2. The method of claim 1, wherein there is a riser charging line associated with the subsea riser and the second fluid is introduced into the riser via the riser charging line.
3. The method of claim 1, wherein there is a blowout preventer system associated with the drilling system through which the drill tube and riser pass, the blowout preventer system being positioned at the seabed and wherein the second fluid is introduced into the riser above the blowout preventer system.
4. The method of claim 1, wherein the second density is lower than the first density.
5. The method of claim 4, wherein the second density is lower than the density of seawater and the first density is higher than the density of seawater.
6. The method of claim 5, wherein the second density is less than 8.6 PPG and the first density is greater than 8.6 PPG.
7. The method of claim 6, wherein the second density is 6.5 PPG and the first density is 12.5 PPG.
8. The method of claim 1, wherein the second density is lower than the density of seawater.
9. The method of claim 1, wherein the second density is lower than 8.6 PPG.
10. The method of claim 9, wherein the second density is 6.5 PPG.
11. The method of claim 1, wherein the first fluid is introduced into the drill tube at a first flow rate and the second fluid is introduced into the riser at a second flow rate.
12. The method of claim 11, wherein the first flow rate is slower than the second flow rate.
13. The method of claim 12, wherein the density of the combination fluid is determined by the combined densities of the first fluid and the second fluid and the first and second flow rates.
14. An apparatus for generating at the surface a riser fluid for use in a subsea well, said riser fluid having a density different from the drilling fluid, comprising:
a. a drilling platform;
b. a wellhead on the seabed;
c. a drilling string connecting the platform to the well and including a drillstem, drill tube and casing for defining the riser;
d. charging lines associated with the riser;
e. a source of drilling fluid on the platform, said drilling fluid of a first density for providing drilling fluid to be introduced into the drill tube; and
f. a source of additional fluid on the platform, said additional fluid of a second density for providing said additional fluid to be introduced into the charging lines, whereby the first fluid and the second fluid are combined in the riser for producing a combined fluid having a density different from the density of the drilling fluid; and
g. a separator on the platform for separating the combined fluid into its components as the combined fluid is discharged from the riser.
15. The apparatus of claim 14, wherein said first density is greater than said second density.
16. The apparatus of claim 14, further including a separator at the platform for separating the drilling fluid from the additional fluid.
17. The apparatus of claim 16, wherein the separator comprises a centrifuge system.
18. The apparatus of claim 14, further including a pump for pumping the drill fluid into the drill tube at a first rate of flow and a pump for pumping the additional fluid into the charging lines at a second rate of flow.
19. The apparatus of claim 18, wherein the first rate of flow is slower than the second rate of
Description
BACKGROUND OF INVENTION

1. Field of Invention

The subject invention is generally related to systems for delivering drilling fluids (mud) for oil and gas drilling applications and is specifically directed to a method and apparatus for varying the density of mud in deep water oil and gas drilling applications.
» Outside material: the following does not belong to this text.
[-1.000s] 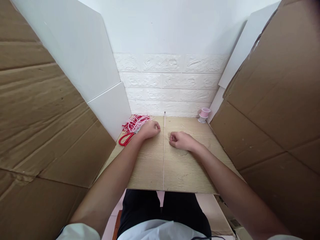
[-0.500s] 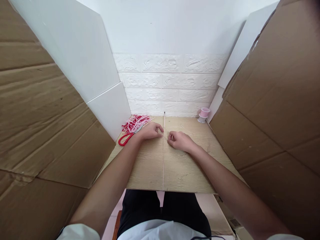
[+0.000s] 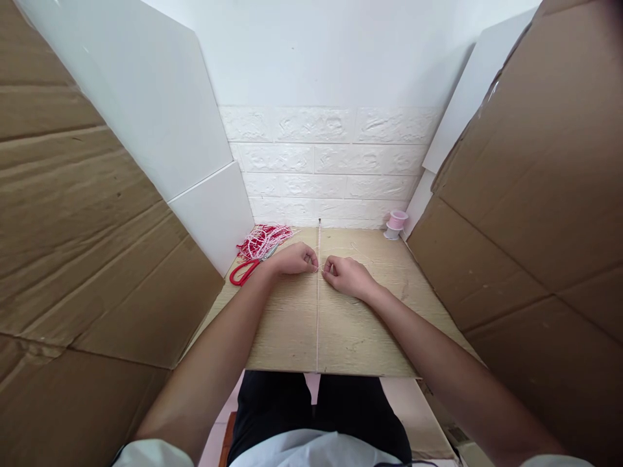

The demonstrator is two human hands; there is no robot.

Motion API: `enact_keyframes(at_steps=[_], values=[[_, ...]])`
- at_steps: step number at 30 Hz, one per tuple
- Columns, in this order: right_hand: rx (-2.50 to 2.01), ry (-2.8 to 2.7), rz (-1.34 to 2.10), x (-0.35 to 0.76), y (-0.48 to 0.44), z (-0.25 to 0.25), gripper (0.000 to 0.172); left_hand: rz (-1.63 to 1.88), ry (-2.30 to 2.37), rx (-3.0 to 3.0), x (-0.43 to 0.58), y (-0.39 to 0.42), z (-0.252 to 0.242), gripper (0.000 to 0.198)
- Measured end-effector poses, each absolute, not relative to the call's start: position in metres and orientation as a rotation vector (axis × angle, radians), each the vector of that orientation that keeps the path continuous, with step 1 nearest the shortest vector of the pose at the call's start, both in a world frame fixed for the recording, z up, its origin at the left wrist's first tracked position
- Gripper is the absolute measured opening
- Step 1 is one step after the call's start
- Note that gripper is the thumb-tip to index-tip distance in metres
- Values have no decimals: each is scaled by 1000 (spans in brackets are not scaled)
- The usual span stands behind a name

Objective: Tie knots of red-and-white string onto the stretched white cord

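- Scissors (image 3: 242,272), tangled cords (image 3: 265,241) at 10 o'clock; spools (image 3: 397,222) at 2.
- Straight cord (image 3: 318,324) runs 12 to 6 between left hand (image 3: 296,259) and right hand (image 3: 346,275) (narrow pinches, contents unclear).
- Bare tabletop (image 3: 363,340) towards 6.

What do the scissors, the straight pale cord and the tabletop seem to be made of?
Scissors: smooth red handles, probably plastic; greyish blades, likely metal.
Straight pale cord: thin, textile-looking, but too fine to tell which fibre.
Tabletop: pale, streaked with grain; wood or a wood-look surface, fairly matt.
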State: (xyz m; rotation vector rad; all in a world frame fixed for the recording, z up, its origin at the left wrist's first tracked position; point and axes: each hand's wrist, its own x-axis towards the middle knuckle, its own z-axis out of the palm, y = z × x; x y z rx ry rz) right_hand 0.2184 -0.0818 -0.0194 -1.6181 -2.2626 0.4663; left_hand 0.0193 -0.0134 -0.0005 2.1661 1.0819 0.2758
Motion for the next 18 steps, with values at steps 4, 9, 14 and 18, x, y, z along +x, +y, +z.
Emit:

2. Description of the Prior Art

It is well known to use drilling mud to drive drill bits, maintain hydrostatic pressure and to carry away particulate matter when drilling for oil and gas in subterranean wells. Basically, the drilling mud is pumped down the drill pipe and provides the fluid driving force for the drill bits, and then it flows back up from the bit along the periphery of the drill pipe and inside the open hole and casing for removing the particles loosed by the drill bit. At surface the returning mud is cleaned to remove the particles and recycled down into the hole.

The density of the drilling mud is monitored and controlled in order to maximize the efficiency of the drilling operation and to maintain the hydrostatic pressure. In a typical application, a well is drilled using a drill bit mounted on the end of a drill stem inserted down the drill pipe. The mud is pumped down the drill pipe and through the drill bit to drive the bit. A gas flow is also pumped and/or other additives are also pumped into the drill pipe to control the density of the mud. The mud passes through the drill bit and flows upwardly along the drill string inside the open hole and casing, carrying the loosed particles to the surface.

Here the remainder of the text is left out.